[dpdk-dev] [PATCH v3 0/5] vhost: optimize enqueue
Wang, Zhihong
zhihong.wang at intel.com
Thu Oct 13 08:02:04 CEST 2016
> -----Original Message-----
> From: Yuanhan Liu [mailto:yuanhan.liu at linux.intel.com]
> Sent: Thursday, October 13, 2016 1:33 PM
> To: Wang, Zhihong <zhihong.wang at intel.com>
> Cc: Jianbo Liu <jianbo.liu at linaro.org>; Thomas Monjalon
> <thomas.monjalon at 6wind.com>; Maxime Coquelin
> <maxime.coquelin at redhat.com>; dev at dpdk.org
> Subject: Re: [dpdk-dev] [PATCH v3 0/5] vhost: optimize enqueue
>
> On Wed, Oct 12, 2016 at 12:22:08PM +0000, Wang, Zhihong wrote:
> > > > >> > 3. How many percentage of drop are you seeing?

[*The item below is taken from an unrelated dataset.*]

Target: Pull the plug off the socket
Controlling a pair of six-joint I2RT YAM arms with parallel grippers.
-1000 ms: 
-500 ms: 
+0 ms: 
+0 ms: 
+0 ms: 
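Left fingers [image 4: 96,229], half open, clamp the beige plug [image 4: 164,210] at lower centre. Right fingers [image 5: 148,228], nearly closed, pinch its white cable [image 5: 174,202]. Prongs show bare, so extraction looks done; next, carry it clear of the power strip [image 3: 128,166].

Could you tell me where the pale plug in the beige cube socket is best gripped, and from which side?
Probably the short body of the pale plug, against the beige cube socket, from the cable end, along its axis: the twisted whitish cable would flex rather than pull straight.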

> > > > The testing result:
> > > > size (bytes) improvement (%)
> > > > 64 3.92
> > > > 128 11.51
> > > > 256 24.16
> > > > 512 -13.79
> > > > 1024 -22.51
> > > > 1500 -12.22
> > > > A correction is that performance is dropping if byte size is larger than
> 512.
> > >
> > > I have thought of this twice. Unfortunately, I think I may need NACK this
> > > series.
> > >
> > > Merging two code path into one is really good: as you stated, it improves
> > > the maintainability. But only if we see no performance regression on both
> > > path after the refactor. Unfortunately, that's not the case here: it hurts
> > > the performance for one code path (non-mrg Rx).
> > >
> > > That makes me think we may should not do the code path merge at all. I
> think
> > > that also aligns with what you have said before (internally): we could do
> the
> > > merge if it gives comparable performance before and after that.
> > >
> > > Besides that, I don't quite like the way you did in patch 2 (rewrite
> enqueue):
> > > you made a lot of changes in one patch. That means if something wrong
> > > happened,
> > > it is hard to narrow down which change introduces that regression. Badly,
> > > that's exactly what we met here. Weeks have been passed, I see no
> progress.
> > >
> > > That's the reason we like the idea of "one patch only does one thing, an
> > > atomic thing".
> >
> >
> > Yuanhan, folks,
> >
> > Thanks for the analysis. I disagree here though.
> >
> > I analyze, develop, benchmark on x86 platforms, where this patch
> > works great.
>
> Yes, that's great effort! With your hardwork, we know what the bottleneck
> is and how it could be improved.
>
> However, you don't have to do code refactor (merge two code path to one)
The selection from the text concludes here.